Jamie DePolo: That’s wonderful. That’s wonderful. So, what is next? Is there some sort of sequel or is there another different kind of book coming out? Or no? I’m just curious.
Erica Neubert Campbell: Oh, no. Jamie, I’m laughing because I’m like, oh, this is very vulnerable for me to admit, I actually, I do have another book in the works.
Jamie DePolo: Oh, wonderful.
Erica Neubert Campbell: Well, I’ve been working on it for 20 years and you know, and the reason I’m hesitating is it’s about my mother’s journey.
Jamie DePolo: Okay.
Erica Neubert Campbell: And that one I have, you know, really wrestled with for a long time and I’m wondering if…now I get to go back and edit it.
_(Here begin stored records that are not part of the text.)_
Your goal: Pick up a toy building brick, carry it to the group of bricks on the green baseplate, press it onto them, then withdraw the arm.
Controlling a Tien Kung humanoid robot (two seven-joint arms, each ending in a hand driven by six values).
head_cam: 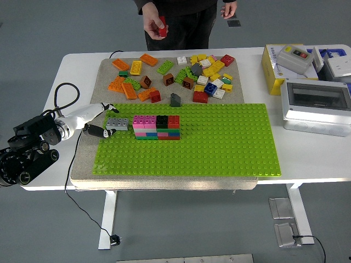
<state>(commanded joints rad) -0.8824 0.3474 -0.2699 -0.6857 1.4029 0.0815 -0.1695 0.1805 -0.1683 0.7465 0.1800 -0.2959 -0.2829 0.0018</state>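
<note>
On the white desk (pixel 49 181) a green baseplate (pixel 219 148) carries stacked bricks (pixel 157 127), and at their 9 o'clock the left hand (pixel 97 119) pinches a grey brick (pixel 117 124) just beside them.

No legible text, labels, brands or numbers. The yellow box (pixel 272 68) at the table's right end carries a small round emblem and printing too small to read; the grey enclosure (pixel 316 106) beside it shows no readable marking.
</note>
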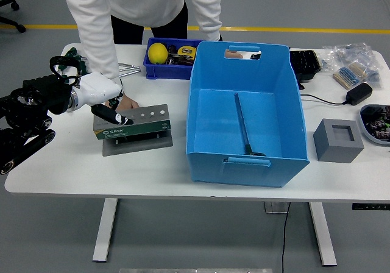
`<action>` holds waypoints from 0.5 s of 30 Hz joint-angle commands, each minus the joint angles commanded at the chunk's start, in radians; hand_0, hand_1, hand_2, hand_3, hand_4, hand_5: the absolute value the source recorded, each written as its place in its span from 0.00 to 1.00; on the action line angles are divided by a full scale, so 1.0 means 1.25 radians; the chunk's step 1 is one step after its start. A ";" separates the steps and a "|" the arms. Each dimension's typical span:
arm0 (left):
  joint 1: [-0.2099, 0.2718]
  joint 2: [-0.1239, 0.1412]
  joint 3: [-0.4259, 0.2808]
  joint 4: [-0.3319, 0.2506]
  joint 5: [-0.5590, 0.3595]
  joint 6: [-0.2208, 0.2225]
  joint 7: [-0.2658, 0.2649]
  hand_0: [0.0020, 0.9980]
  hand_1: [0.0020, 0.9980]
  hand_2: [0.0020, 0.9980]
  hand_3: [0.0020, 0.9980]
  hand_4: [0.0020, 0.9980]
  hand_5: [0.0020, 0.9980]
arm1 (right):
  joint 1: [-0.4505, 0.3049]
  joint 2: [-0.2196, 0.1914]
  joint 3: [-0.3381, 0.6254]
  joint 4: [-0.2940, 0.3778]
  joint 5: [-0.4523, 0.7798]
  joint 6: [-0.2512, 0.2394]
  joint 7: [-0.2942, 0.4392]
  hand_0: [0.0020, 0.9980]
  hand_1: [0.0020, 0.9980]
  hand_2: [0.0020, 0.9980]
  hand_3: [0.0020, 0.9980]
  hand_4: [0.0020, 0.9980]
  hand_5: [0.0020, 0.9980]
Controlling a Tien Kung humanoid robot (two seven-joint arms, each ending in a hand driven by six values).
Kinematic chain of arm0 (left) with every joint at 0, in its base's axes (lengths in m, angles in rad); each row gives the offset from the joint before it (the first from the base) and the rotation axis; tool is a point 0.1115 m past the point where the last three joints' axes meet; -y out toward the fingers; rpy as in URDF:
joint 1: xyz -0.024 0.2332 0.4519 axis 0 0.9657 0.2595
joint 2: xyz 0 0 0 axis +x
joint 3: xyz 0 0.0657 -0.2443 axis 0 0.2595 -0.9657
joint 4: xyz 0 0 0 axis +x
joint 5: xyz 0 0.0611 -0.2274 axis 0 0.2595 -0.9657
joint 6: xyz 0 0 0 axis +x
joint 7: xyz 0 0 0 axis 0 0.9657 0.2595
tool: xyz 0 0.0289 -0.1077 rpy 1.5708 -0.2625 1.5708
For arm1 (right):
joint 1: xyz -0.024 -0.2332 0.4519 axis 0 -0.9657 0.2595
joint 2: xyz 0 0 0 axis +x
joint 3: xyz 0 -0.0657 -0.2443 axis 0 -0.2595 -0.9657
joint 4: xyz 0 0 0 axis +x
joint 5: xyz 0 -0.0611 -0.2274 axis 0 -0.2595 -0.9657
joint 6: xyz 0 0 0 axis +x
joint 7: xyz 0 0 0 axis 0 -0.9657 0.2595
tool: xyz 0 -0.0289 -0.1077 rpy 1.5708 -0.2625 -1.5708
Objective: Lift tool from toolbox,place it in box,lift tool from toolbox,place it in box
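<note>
The green toolbox (132,125) carries white "SATA" lettering on its front face, near the left end; no other writing can be read. It sits on a grey base plate (138,145) at the table's (73,169) left-centre, its grey top panel showing a row of small round holes.

The robot's left hand (103,96), white-shelled with dark fingers (116,115), reaches in from nine o'clock and rests over the toolbox's left end, the fingertips curled down onto the top edge at about ten o'clock of the box. Whether the fingers actually grip anything cannot be told. A person's hand (127,104) lies just behind the toolbox, at its eleven o'clock, touching or nearly touching the robot's fingers; the person in a white sleeve leans in from twelve o'clock.

The large blue box (246,111) stands just to three o'clock of the toolbox. One long slim tool (241,125) lies on its floor, running from twelve to six o'clock, well apart from the hand.

At twelve o'clock of the toolbox a small blue bin (172,58) holds a yellow ball (158,53) and a tape measure (184,52). A grey block (338,140) sits at three o'clock of the blue box.
</note>
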 joint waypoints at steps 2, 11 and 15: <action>0.000 0.000 0.001 0.003 0.000 0.000 0.001 0.65 0.40 0.34 0.28 0.91 1.00 | 0.000 0.000 -0.001 0.000 0.000 0.000 0.000 0.74 0.74 0.78 0.61 0.85 0.75; 0.000 0.001 0.008 0.002 -0.008 -0.001 0.000 0.63 0.31 0.26 0.22 0.91 1.00 | 0.000 0.000 -0.001 0.000 -0.001 0.000 0.000 0.74 0.74 0.78 0.61 0.85 0.75; 0.001 0.001 0.009 0.004 -0.016 0.000 -0.004 0.53 0.25 0.21 0.15 0.91 1.00 | 0.000 0.000 -0.001 0.000 0.000 -0.001 0.000 0.74 0.74 0.78 0.61 0.85 0.75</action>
I finished it a long time ago and I let it sit on the shelf.
Jamie DePolo: Sure.
Erica Neubert Campbell: And now with my own journey behind me and this book out, I will be interested to see if I rewrite that story a little bit. I mean, it’s the same story but you know, I was really young. I was in my 20s when this was happening, when my mom was dying, and it’s really about me trying to find love, right? I was dating, I was out there living my best life, trying to start a career, dating at the same time that I had this secret -- I called it a secret -- that my mom was really sick and kept relapsing over and over again. And it’s about the dichotomy of, you know, having essentially living two lives. But maybe they’ll come together as one so, stay tuned for that book.
Jamie DePolo: I will. Well, and you have a whole new lens almost, if that’s the right analogy, to do that story through. And so, yeah. I can imagine things…I mean, I’m not discounting your feelings, your feelings are your feelings and they’re all good, but the way you look at things now that happened back then could be very different, I would think.
Erica Neubert Campbell: Yeah. Yeah. Exactly. Yeah. So, stay tuned for that. So, for now I’m just working on getting the book out to as many women newly-diagnosed as possible.
Jamie DePolo: Wonderful. Erica, thank you so much. I am so excited and I wish you so much success with your book. Obviously, it’s very much needed.
Erica Neubert Campbell: Thank you so much, Jamie. Thanks to all of your amazing listeners.